DETAILED DESCRIPTION OF PREFERRED EMBODIMENTS
FIG. 1 is a block diagram of an image data processing system including a
multiprocessor integrated circuit constructed for image and graphics
processing according to this invention. This data processing system
includes a host processing system 1. Host processing system 1 provides the
data processing for the host system of data processing system of FIG. 1.
Included in the host processing system 1 are a processor, at least one
input device, a long term storage device, a read only memory, a random
access memory and at least one host peripheral 2 coupled to a host system
bus. Because of its processing functions, the host processing system 1
controls the function of the image data processing system.

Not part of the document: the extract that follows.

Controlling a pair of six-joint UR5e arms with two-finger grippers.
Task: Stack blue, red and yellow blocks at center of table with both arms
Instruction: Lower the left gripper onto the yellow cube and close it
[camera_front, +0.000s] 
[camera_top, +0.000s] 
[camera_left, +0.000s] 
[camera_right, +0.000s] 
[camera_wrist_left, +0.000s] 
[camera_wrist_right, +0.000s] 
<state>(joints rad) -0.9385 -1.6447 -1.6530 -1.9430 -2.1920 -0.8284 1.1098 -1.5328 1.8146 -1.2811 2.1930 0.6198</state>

Multiprocessor integrated circuit 100 provides most of the data processing
including data manipulation and computation for image operations of the
image data processing system of FIG. 1. Multiprocessor integrated circuit
100 is bi-directionally coupled to an image system bus and communicates
with host processing system 1 by way of this image system bus. In the
arrangement of FIG. 1, multiprocessor integrated circuit 100 operates
independently from the host processing system 1. The multiprocessor
integrated circuit 100, however, is responsive to host processing system
1.
FIG. 1 illustrates two image systems. Imaging device 3 represents a
document scanner, charge coupled device scanner or video camera that
serves as an image input device. Imaging device 3 supplies this image to
image capture controller 4, which serves to digitize the image and form it
into raster scan frames. This frame capture process is controlled by
signals from multiprocessor integrated circuit 100. The thus formed image
frames are stored in video random access memory 5. Video random access
memory 5 may be accessed via the image system bus permitting data transfer
for image processing by multiprocessor integrated circuit 100..
The second image system drives a video display. Multiprocessor integrated
circuit 100 communicates with video random access memory 6 for
specification of a displayed image via a pixel map. Multiprocessor
integrated circuit 100 controls the image data stored in video random
access memory 6 via the image system bus. Data corresponding to this image
is recalled from video random access memory 6 and supplied to video
palette 7. Video palette 7 may transform this recalled data into another
color space, expand the number of bits per pixel and the like. This
conversion may be accomplished through a look-up table. Video palette 7
also generates the proper video signals to drive video display 8. If these
video signals are analog signals, then video palette 7 includes suitable
digital to analog conversion. The video level signal output from the video
palette 7 may include color, saturation, and brightness information.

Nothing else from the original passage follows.